Are Massage Guns Worth It?
They do something real — just not the something most ads promise. Here’s the honest yes-for-X, no-for-Y verdict.
Massage guns are worth it for mobility and easing soreness, not for faster tissue recovery. Konrad 2020 found percussion massage produced an immediate range-of-motion gain with no strength loss. Buy one as a warm-up and feel-good tool; a foam roller covers much of the same ground for less.
The verdict up front
Massage guns are worth it for mobility and the feeling of soreness, and not worth it if you’re buying one to literally recover faster at the tissue level. That’s the whole honest answer, and the rest of this page is why. Konrad 2020 (sources) tested percussion massage and found a real, immediate increase in range of motion with no loss of strength — which is a great combination, because plenty of mobility methods (long static stretching, for one) can temporarily dull power. The gun gives you the mobility without that trade-off.
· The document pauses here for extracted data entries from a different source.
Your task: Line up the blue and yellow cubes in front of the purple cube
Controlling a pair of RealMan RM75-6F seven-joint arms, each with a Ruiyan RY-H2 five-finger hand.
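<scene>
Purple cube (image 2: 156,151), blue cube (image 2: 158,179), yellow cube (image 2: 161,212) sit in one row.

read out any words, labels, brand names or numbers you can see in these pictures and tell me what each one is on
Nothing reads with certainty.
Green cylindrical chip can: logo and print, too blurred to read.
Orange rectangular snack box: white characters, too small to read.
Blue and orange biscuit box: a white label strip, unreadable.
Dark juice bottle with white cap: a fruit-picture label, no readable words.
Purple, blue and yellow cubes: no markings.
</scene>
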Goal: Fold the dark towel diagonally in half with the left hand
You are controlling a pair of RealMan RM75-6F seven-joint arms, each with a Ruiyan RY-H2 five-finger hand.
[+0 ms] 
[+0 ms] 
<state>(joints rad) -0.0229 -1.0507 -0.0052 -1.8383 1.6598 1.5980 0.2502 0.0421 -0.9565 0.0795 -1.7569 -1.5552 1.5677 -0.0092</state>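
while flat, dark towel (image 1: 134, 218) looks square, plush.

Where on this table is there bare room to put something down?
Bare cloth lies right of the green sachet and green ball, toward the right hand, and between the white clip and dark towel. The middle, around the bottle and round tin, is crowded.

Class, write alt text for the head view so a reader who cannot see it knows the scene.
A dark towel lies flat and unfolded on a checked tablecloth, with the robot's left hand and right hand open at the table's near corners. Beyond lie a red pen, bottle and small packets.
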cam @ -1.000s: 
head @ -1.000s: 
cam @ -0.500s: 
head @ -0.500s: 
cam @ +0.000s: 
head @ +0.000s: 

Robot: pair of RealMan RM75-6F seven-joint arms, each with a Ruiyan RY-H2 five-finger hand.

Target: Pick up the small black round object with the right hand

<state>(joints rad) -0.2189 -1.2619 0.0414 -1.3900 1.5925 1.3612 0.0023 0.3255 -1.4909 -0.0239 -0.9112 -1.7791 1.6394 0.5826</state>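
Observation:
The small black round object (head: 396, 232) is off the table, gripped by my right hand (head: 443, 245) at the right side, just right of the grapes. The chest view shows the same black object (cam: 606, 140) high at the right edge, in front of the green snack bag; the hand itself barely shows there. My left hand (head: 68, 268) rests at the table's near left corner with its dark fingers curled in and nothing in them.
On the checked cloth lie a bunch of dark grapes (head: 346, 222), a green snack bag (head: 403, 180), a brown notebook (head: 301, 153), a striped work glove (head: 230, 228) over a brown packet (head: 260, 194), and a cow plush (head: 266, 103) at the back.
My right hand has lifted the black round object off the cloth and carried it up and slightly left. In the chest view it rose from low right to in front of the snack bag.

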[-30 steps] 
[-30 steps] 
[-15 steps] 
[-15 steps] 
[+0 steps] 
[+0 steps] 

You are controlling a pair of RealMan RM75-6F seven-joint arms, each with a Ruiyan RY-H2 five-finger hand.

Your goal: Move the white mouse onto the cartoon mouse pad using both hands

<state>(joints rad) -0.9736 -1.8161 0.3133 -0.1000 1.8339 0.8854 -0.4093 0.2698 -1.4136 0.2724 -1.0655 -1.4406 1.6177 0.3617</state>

What the research does not support is the implied promise in most marketing: that percussion meaningfully accelerates the repair of damaged muscle. The benefits are largely acute and short-lived — they show up right after you use it. That’s still useful. It’s just not magic, and pretending otherwise is how the industry overcharges.
Affiliate disclosure: we may earn a commission if you buy through links on this page, at no cost to you — never at the cost of an honest rec. How we make money.
What you’re actually paying for
- Pre-workout mobility: 30–60 seconds per muscle group before training opens up range of motion without blunting strength — the Konrad effect. This is the strongest use case.
- Post-workout comfort: it reduces the perception of soreness, which makes the next day feel better even if the underlying recovery clock is unchanged.
- Convenience: a self-administered, on-demand way to work tight spots without booking a massage. For a lot of people that convenience alone justifies the cost.
Where the money question gets real
Here’s the contrarian bit: a $20 foam roller delivers a meaningful slice of the same mobility and soreness-feel benefit. So the honest framing isn’t “massage gun vs. nothing,” it’s “is the extra convenience, depth, and ease worth the price over a roller?” For people who’ll use it daily, have hard-to-reach knots, or simply won’t stick with a roller — yes. For someone buying it to chase a recovery number it can’t move — no. If your actual goal is faster recovery from hard training, your dollars are better spent on the tools with stronger recovery evidence: read cold plunge for muscle recovery for how cold immersion compares, and note that cold can blunt strength gains if mistimed (Roberts 2015), so timing matters more than gadgets.
If you’re going to buy one, buy the right one
The differences that matter are amplitude (stroke depth), stall force, battery life, and noise — not the number of “speeds” on the box. We break those down honestly, including where the budget units are genuinely fine and where the premium ones earn it, in best massage guns. If you’re weighing the two big names specifically, see Theragun vs Hypervolt.
The bottom line
A massage gun is a legitimate mobility-and-comfort tool with real, study-backed acute benefits — and an oversold “recovery accelerator.” Buy it for the former, ignore the latter, and you’ll be happy with it. Build your full recovery stack with the cold plunge calculator and contrast therapy calculator so each tool does the job it’s actually good at. Nothing here is medical advice — keep the gun off bone, nerves, and injuries, and see a pro for pain that isn’t ordinary soreness. Athletes can cross-check training load on our sister site RunBikeCalc.
Frequently asked questions
Are massage guns actually worth it?
For the right job, yes — for the wrong expectation, no. Konrad 2020 found percussion massage produced a meaningful acute increase in range of motion without reducing strength. That is genuinely useful for warm-up mobility and easing the feeling of soreness. What the evidence does not show is that a massage gun dramatically speeds true tissue recovery or repairs muscle faster. Buy it as a mobility and feel-good tool, not a recovery miracle.
Will a massage gun make me recover faster?
Not in the deep, build-back-the-muscle sense. The honest read of the research is acute, short-lived benefits: better range of motion right after use and a reduction in perceived soreness. That can let you move and train more comfortably, which is valuable — but it is not the same as accelerating the underlying repair process. Don’t pay a premium expecting magic.
Who should skip the massage gun?
If you want it purely to “recover faster” and nothing else, you may be disappointed — a cheap foam roller covers a lot of the same mobility ground. Avoid using it directly on bone, nerves, injuries, or inflamed/strained tissue. It’s a comfort-and-mobility tool, not a treatment for injuries — see a professional for those.